Europäische Menschenrechtskonvention – Hammecke: Beitritt der EU hätte mehr als symbolischen Wert
Redebeitrag der Abgeordneten Lucie Hammecke (BÜNDNISGRÜNE) zum Antrag der Fraktion DIE LINKE: „Zeit zum Handeln: Endlich den Beitritt der Europäischen Union zur Europäischen Menschenrechtskonvention (EMRK) voranbringen!“ (Drs 7/5866)
32. Sitzung des 7. Sächsischen Landtags, Mittwoch, 23.06.2021, TOP 7
– Es gilt das gesprochene Wort –
Sehr geehrte Frau Präsidentin,
sehr geehrte Damen und Herren,
die Qualität einer wehrhaften und funktionsfähigen Demokratie lässt sich nicht zuletzt daran bemessen, wie gut sie die Rechte von Minderheiten schützen kann. Der Schutz bestimmter Gruppen ist keine „Klientelpolitik“, sondern Teil unserer gemeinsamen Identität. Vielfalt macht Europa erst zu dem, was es ist. So die Worte der Generalsekretärin des Europarates (Marija Pejčinović Burić) anlässlich des 70 Jubiläums der Europäischen Menschenrechtskonvention im letzten Herbst.
Aktuelle Beispiele gibt es sicherlich einige: Handeln von Mitgliedsstaaten wie Ungarn in Bezug auf sexuelle Vielfalt, aber auch das Handeln der EU oder auch Agenturen der Europäischen Union wie Frontex.

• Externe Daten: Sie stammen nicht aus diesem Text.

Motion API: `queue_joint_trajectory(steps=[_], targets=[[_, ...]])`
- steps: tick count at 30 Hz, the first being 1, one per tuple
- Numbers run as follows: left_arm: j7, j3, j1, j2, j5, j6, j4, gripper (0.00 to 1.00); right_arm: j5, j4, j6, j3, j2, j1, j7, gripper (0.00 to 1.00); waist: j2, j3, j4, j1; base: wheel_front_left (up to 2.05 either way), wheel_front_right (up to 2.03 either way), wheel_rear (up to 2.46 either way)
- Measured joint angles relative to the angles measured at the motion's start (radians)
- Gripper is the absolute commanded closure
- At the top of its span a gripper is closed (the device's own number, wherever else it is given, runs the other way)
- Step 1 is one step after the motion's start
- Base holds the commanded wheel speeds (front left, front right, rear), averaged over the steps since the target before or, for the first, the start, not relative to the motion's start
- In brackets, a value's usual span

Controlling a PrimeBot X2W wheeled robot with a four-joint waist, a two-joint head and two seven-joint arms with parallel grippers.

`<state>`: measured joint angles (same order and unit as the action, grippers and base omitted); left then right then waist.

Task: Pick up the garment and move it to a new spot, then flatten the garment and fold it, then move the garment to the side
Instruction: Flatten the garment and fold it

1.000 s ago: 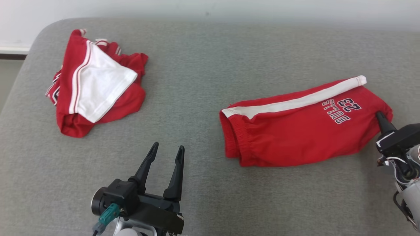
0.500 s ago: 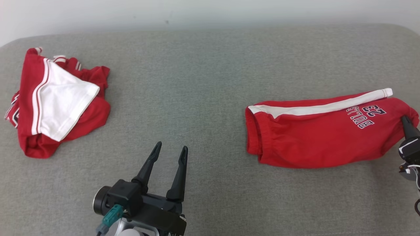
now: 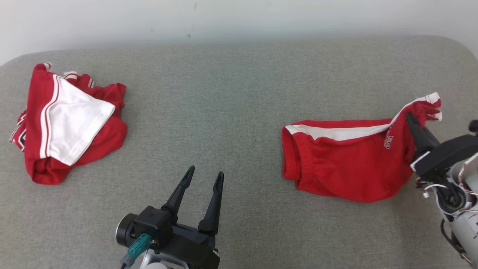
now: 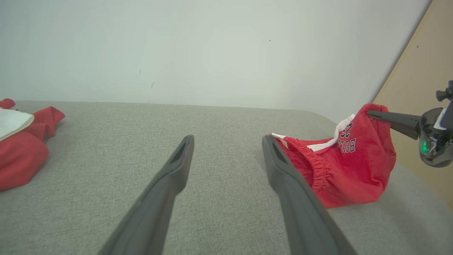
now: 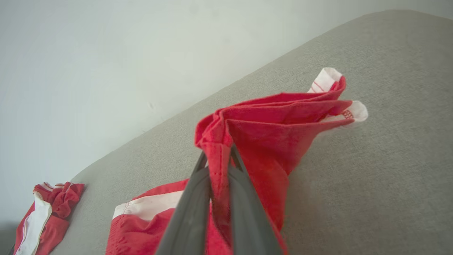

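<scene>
Red shorts [image 4: 354,170] with dark, white-outlined lettering [image 4: 347,145] printed on the raised leg. In the left wrist view the word begins "BU"; its remaining letters are lost in a fold. Just above it is a number [image 4: 348,129] that looks like 23. In the head view the print is too creased to read.

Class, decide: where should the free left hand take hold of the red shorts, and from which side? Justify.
Probably the gathered waistband of the red shorts, coming from the robot's left. That end lies on the cushion, facing the open left hand; the right hand pinches the opposite leg hem.
</scene>
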<state>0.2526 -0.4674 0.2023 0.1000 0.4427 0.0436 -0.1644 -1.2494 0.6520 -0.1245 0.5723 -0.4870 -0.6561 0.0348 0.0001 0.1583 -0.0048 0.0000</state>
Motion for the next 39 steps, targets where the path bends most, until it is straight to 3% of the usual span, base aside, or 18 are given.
queue_joint_trajectory(steps=[12,34,35,36,37,39], targets=[[0.000,-0.001,0.000,-0.007,0.001,0.000,-0.010,0.00,0.078,-0.188,0.000,0.168,0.034,0.017,-0.058,1.00,0.0000,-0.016,0.054,0.0000,0.00,0.00,0.00],[0.000,0.018,-0.006,-0.007,0.002,0.002,0.004,0.00,0.217,-0.207,0.000,0.321,0.044,0.048,-0.119,1.00,-0.0001,-0.010,0.054,0.0000,0.00,0.00,0.00],[0.000,0.018,-0.006,-0.007,0.002,0.001,0.004,0.00,0.232,-0.205,0.001,0.330,0.046,0.046,-0.119,0.69,-0.0001,-0.010,0.053,0.0000,0.00,0.00,0.00],[0.000,0.018,-0.006,-0.008,0.002,0.001,0.004,0.00,0.244,-0.202,0.001,0.338,0.048,0.045,-0.119,0.50,-0.0001,-0.009,0.053,0.0000,0.00,0.00,0.00],[0.000,0.018,-0.006,-0.008,0.002,0.001,0.004,0.00,0.253,-0.201,0.001,0.345,0.050,0.044,-0.119,0.00,0.0000,-0.009,0.052,0.0000,0.00,0.00,0.00],[0.000,0.019,-0.006,-0.008,0.002,0.000,0.003,0.00,0.274,-0.201,0.003,0.359,0.054,0.038,-0.117,0.00,0.0000,-0.010,0.049,0.0000,0.00,0.00,0.00]])
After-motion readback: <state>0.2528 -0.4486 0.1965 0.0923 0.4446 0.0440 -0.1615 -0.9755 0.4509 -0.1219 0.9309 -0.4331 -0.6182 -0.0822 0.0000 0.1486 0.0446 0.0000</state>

Wo wir auch beim Thema wären.
Wir begrüßen den Ansatz des Linken-Antrages, einen einheitlichen europäischen Menschenrechtsraum zu verwirklichen.

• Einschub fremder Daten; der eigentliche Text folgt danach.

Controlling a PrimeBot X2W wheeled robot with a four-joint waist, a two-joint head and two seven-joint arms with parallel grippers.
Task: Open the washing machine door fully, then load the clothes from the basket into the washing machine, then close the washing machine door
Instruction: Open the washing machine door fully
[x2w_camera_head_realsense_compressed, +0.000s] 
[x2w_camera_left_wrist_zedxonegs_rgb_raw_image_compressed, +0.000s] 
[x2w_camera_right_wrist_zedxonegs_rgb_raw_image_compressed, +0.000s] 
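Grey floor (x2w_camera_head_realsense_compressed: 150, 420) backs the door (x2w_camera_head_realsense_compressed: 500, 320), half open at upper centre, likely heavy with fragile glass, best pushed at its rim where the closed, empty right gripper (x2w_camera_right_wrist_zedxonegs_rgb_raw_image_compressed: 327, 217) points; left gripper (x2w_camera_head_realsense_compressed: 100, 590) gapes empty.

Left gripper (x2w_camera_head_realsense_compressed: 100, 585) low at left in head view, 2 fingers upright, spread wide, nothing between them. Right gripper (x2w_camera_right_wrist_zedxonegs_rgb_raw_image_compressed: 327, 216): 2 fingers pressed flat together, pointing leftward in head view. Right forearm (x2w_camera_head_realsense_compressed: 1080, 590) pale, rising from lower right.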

Der Antrag spricht hier konkret vom Beitritt der Europäischen Union zur Europäischen Menschenrechtskonvention, was ohne Frage ein wichtiges Anliegen ist, über welches seit Jahrzehnten diskutiert wird und – ich nehme es vorweg – seit vergangenem Herbst wieder Bewegung in die Verhandlungen gekommen ist. Wir befinden uns, könnte man vorsichtig sagen, hoffentlich auf der Zielgerade und das ist gut so.

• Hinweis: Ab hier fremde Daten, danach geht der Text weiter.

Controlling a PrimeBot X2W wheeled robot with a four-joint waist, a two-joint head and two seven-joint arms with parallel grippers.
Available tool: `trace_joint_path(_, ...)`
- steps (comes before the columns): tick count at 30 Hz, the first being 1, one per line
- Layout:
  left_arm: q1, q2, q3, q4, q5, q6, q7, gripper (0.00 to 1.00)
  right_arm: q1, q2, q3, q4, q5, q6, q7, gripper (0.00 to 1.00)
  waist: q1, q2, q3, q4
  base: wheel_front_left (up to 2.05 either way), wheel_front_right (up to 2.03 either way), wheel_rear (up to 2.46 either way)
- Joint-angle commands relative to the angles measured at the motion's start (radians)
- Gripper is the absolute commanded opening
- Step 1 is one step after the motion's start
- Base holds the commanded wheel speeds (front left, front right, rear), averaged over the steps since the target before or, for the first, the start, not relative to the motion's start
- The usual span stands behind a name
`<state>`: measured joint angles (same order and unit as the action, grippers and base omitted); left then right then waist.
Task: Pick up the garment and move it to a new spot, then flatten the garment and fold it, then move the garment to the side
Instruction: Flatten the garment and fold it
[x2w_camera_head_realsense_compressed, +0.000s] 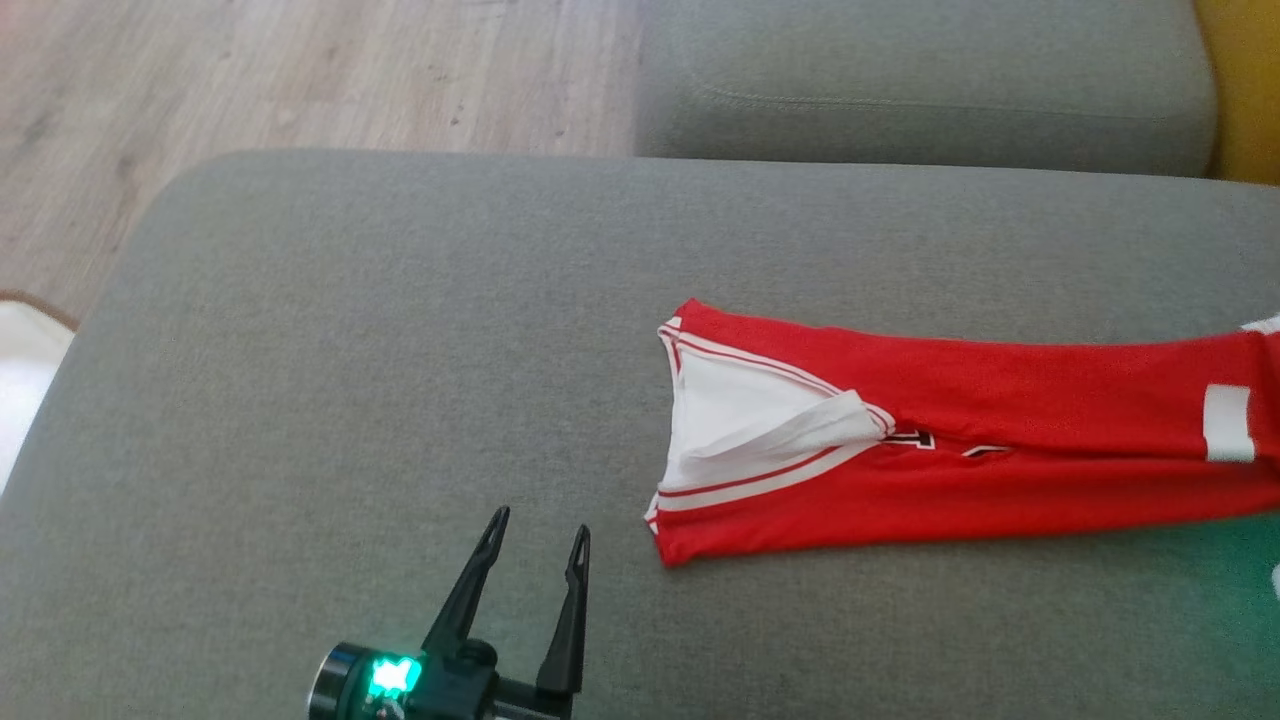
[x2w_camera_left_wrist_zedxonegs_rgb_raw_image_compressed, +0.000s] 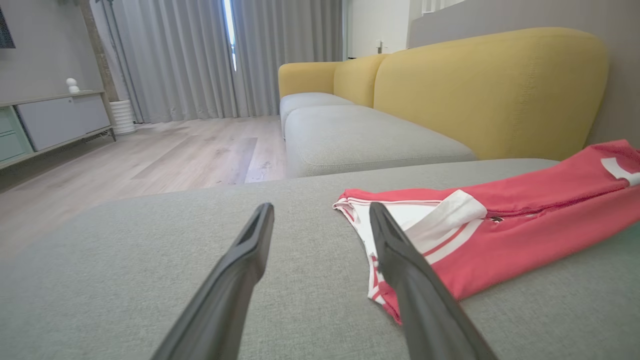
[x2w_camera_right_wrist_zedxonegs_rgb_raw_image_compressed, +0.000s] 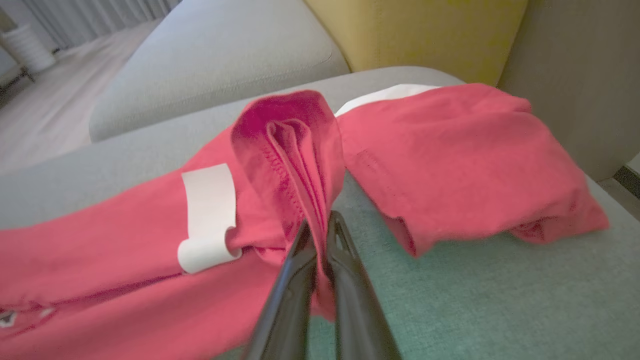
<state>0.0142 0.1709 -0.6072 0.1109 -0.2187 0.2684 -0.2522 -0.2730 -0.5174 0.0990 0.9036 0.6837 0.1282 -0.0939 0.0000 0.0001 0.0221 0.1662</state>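
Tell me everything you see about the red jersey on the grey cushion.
The red jersey is soft fabric with a white-and-red striped V-neck, white lining, black lettering and a white patch. It lies folded into a long band on the grey cushion. The right pincer is shut on a raised fold; the open left pincer stands apart.

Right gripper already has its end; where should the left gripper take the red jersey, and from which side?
Likely the near corner of the collar end, where the red jersey lies doubled with a free edge. Come from the robot's left, sliding the open left gripper low along the grey cushion.
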Motion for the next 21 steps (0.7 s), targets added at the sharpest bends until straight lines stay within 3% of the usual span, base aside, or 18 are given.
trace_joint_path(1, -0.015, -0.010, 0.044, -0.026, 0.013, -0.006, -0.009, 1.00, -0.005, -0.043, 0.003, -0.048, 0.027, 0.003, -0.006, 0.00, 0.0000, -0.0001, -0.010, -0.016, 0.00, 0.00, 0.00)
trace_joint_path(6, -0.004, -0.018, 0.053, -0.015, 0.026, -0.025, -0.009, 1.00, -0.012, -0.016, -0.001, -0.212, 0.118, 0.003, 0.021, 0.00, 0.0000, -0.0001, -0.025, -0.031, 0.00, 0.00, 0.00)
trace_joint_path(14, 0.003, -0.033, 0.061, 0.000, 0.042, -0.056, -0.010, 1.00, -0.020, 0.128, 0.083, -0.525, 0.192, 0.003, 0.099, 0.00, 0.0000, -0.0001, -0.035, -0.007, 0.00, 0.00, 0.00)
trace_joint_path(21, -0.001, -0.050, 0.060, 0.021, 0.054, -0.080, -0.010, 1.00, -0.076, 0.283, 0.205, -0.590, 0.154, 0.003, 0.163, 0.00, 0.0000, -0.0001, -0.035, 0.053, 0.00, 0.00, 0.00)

Mit der Europäischen Menschenrechtskonvention wurde 1953 erstmals in Europa ein verbindlicher Menschenrechtsschutz geschaffen, der von allen einklagbar ist. Und der zwar an die Allgemeine Erklärung der Menschenrechte der Vereinten Nationen angelehnt ist, jedoch mit Klage und Rechtsschutzinstrumenten mehr Zähne hat.
Es ist das wichtigste Abkommen des 1949 gegründeten Europarats. Dieser ist nicht Teil der EU und folglich auch nicht zu verwechseln mit dem Europäischen Rat der Staats- und Regierungschefinnen und -chefs, oder dem Rat der EU, auch Minister*innenrat genannt.
Alle 47 Mitglieder des Europarates haben das Abkommen unterzeichnet und ratifiziert.
Es ist gut, dass wir mit dieser Internationalen Organisation, dem Europarat, welcher deutlich größer als die EU mit ihren 27 Mitgliedsstaaten, auch eine Basis haben, um uns zu dem Thema Menschenrechte mit den Staaten auszutauschen, bei denen ein Beitritt zur EU mitunter (noch) nicht angedacht ist.
Die Europäische Menschenrechtskonvention kann damit als das wichtigste Menschenrechtsübereinkommen des gesamten Kontinents bezeichnet werden.
Der Europäische Gerichtshof für Menschenrechte wurde in seiner heutigen Form als ständiger Gerichtshof erst seit 1998 und mit dem 11. Zusatzprotokoll mit Sitz in Straßburg gegründet, wo ich als Individuum klagen kann.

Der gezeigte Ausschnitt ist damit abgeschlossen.